Hint: Remember the population growth curves you made in lab 01.
\end{minipage}}

\fbox{\begin{minipage}{48em}
Question 12:\\

Now, integrating results from all the labs up to now, discuss why selection is expected to be more efficient in promoting evolutionary change in populations with larger effective size.
\end{minipage}}

Since Haldane did his approximation, subsequent research has greatly improved our knowledge of peppered moth evolution. The fact that we have few good temporal records from the period in which melanic individuals were increasing in frequency obscures many details, but several possibilities were considered for the observed change, from linkage disequilibrium of melanic alleles to heterozygote advantage (Cook & Turner, 2020). Still, Haldane's point is very clear: **selection can be really strong in natural populations!** However, even though the melanic morph had very high frequency at the early 20th century, this allele was _not_ fixed.

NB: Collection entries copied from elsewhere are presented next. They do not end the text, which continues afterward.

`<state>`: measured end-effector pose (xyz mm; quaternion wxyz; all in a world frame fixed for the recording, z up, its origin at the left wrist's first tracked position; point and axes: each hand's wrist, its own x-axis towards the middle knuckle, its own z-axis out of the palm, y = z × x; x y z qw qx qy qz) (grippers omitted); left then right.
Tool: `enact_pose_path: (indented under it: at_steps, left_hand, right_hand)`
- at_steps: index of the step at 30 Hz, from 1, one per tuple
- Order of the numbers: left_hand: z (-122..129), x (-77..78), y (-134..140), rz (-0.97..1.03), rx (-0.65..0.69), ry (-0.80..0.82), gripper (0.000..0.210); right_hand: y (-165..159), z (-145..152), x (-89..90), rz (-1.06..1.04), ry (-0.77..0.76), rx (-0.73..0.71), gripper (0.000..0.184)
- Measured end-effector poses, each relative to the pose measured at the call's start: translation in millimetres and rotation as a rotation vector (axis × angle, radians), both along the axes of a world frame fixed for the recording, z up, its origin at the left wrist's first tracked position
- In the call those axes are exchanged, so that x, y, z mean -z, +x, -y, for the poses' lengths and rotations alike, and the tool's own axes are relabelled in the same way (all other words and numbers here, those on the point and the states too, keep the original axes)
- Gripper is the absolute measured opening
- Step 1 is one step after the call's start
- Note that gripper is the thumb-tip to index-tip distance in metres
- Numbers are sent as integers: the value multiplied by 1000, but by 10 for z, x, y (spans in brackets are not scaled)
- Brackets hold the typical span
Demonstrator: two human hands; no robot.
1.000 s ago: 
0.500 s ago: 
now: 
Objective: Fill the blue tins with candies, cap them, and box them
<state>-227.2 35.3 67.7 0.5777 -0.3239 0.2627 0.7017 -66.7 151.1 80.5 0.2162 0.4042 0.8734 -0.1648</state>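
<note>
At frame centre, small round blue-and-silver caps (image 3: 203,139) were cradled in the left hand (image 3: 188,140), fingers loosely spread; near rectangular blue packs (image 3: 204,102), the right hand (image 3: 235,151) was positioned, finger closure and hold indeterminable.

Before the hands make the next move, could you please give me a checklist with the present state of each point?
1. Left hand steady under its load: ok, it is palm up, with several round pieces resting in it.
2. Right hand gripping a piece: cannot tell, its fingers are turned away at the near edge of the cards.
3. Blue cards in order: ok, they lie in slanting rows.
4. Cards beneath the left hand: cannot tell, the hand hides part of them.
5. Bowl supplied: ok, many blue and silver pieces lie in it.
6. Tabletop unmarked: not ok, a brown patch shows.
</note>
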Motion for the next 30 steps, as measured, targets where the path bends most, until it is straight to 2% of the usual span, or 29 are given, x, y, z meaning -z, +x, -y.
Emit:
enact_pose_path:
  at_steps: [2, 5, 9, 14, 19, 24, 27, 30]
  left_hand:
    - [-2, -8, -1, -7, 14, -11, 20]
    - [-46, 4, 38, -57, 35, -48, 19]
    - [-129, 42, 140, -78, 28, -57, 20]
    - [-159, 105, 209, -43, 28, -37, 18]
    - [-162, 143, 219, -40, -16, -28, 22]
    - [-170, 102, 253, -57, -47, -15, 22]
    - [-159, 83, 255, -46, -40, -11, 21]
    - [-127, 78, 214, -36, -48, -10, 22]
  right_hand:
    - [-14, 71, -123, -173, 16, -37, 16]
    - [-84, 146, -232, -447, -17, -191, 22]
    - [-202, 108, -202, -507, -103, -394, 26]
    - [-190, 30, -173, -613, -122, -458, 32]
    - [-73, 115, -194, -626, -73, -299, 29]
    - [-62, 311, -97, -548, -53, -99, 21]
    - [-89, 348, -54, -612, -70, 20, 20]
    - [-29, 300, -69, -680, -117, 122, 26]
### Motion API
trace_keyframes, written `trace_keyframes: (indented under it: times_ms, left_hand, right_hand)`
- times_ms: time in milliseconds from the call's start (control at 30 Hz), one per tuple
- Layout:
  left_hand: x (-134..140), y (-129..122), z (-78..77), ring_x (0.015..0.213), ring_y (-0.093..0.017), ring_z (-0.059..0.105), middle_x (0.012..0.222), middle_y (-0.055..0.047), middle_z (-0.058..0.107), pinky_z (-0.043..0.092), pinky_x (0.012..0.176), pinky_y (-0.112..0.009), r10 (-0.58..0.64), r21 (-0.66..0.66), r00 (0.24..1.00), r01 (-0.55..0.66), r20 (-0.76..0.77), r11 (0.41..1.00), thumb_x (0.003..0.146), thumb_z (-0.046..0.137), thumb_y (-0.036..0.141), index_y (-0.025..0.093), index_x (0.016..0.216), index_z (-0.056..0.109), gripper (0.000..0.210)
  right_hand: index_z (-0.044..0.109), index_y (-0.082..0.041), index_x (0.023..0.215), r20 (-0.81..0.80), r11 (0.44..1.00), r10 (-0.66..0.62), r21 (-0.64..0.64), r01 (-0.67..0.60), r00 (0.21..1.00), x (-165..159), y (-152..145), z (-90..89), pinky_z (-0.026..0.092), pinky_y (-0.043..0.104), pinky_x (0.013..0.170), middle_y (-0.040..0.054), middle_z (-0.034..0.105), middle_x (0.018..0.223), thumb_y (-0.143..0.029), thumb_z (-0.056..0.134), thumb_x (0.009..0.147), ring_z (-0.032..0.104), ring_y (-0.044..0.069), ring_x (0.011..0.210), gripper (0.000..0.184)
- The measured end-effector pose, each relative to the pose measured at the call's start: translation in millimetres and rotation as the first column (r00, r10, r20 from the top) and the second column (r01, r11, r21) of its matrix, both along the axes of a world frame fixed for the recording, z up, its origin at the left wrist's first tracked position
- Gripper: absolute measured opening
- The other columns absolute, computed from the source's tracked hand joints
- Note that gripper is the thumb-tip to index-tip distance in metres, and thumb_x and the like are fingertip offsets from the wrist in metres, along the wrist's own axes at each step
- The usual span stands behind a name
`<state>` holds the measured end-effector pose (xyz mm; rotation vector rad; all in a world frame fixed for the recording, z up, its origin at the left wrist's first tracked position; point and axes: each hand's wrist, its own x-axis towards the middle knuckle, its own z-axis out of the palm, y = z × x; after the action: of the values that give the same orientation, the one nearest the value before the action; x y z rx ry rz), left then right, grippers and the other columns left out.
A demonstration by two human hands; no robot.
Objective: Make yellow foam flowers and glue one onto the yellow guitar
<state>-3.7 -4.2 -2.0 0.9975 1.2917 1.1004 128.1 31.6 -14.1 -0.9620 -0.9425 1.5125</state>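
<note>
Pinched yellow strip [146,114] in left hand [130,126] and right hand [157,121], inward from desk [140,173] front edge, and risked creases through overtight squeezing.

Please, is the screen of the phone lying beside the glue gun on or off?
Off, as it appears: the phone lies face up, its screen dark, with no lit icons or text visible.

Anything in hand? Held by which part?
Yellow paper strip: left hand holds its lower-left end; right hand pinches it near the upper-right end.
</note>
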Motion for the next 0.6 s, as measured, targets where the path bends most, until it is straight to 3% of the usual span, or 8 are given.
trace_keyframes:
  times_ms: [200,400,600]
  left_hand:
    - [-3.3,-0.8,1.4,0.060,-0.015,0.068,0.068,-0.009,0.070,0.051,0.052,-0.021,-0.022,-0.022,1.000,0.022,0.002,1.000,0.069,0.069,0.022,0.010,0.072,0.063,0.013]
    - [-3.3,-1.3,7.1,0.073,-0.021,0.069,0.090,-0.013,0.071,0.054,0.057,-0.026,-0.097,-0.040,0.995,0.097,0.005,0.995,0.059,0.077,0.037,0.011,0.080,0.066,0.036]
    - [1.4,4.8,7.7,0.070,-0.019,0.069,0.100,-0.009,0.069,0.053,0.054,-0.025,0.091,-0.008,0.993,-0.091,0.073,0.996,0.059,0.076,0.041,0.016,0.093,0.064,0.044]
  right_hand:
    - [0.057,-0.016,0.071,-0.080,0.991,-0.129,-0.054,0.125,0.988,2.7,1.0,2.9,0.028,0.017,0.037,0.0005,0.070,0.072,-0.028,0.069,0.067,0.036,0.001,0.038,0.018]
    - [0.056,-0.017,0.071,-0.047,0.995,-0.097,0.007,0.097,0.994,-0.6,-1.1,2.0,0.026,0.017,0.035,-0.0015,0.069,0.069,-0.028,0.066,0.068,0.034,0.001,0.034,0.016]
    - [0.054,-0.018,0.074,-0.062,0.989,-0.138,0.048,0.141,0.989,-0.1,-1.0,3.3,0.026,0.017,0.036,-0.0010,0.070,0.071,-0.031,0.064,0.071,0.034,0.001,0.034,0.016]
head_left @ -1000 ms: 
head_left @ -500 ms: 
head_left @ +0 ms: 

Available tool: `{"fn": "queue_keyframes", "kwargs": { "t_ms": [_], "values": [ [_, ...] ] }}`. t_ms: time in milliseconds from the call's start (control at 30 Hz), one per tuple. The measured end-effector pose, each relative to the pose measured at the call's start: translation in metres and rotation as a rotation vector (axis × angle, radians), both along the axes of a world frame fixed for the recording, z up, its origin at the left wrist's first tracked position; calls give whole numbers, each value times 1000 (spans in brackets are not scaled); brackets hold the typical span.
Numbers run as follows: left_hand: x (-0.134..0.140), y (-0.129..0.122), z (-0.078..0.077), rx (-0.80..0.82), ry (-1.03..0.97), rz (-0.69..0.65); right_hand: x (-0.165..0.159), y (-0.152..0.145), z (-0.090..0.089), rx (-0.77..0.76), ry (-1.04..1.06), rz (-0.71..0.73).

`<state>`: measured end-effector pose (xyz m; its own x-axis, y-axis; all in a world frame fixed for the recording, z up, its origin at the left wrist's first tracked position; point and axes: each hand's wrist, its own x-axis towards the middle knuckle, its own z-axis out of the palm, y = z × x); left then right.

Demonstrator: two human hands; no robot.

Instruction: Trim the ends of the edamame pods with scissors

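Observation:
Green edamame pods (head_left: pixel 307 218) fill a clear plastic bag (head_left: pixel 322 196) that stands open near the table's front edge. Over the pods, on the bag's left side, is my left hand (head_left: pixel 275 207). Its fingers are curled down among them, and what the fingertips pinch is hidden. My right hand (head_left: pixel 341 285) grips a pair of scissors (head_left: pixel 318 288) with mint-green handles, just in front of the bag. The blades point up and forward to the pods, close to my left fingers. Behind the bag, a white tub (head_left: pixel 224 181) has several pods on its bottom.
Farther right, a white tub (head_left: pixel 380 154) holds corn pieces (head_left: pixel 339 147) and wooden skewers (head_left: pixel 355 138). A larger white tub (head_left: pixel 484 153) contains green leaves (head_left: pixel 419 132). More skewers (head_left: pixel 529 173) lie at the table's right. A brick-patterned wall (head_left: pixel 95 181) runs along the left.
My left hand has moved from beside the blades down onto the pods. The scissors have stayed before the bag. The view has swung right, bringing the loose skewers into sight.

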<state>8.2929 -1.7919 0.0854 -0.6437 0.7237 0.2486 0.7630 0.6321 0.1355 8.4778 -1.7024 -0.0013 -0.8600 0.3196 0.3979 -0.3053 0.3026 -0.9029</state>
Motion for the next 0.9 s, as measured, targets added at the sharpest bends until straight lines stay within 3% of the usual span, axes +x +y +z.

Influx of alleles via mating with migrants from elsewhere were not considered a good hypothesis at the time but, much later, DNA-based evidence in favor of that hypothesis was found (Cook & Turner, 2020). Are you surprised that natural populations, even in such "simple" scenarios, are _that_ complex?

# References

Berry, R. J. (1990). Industrial melanism and peppered moths (Biston betularia (L.)). Biological Journal of the Linnean Society, 39(4), 301-322.

Cook, L. M., & Turner, J. R. (2020). Fifty per cent and all that: what Haldane actually said. Biological Journal of the Linnean Society, 129(3), 765-771.

Edleston, R. S., 1864. Amptydasis betularia. The Entomologist, 2: 150

Haldane JBS. 1924. A mathematical theory of natural
and artificial selection. Transactions of the Cambridge
Philosophical Society 23: 19–41.

Wright, S. (1931). Evolution in Mendelian populations. Genetics, 16(2), 97.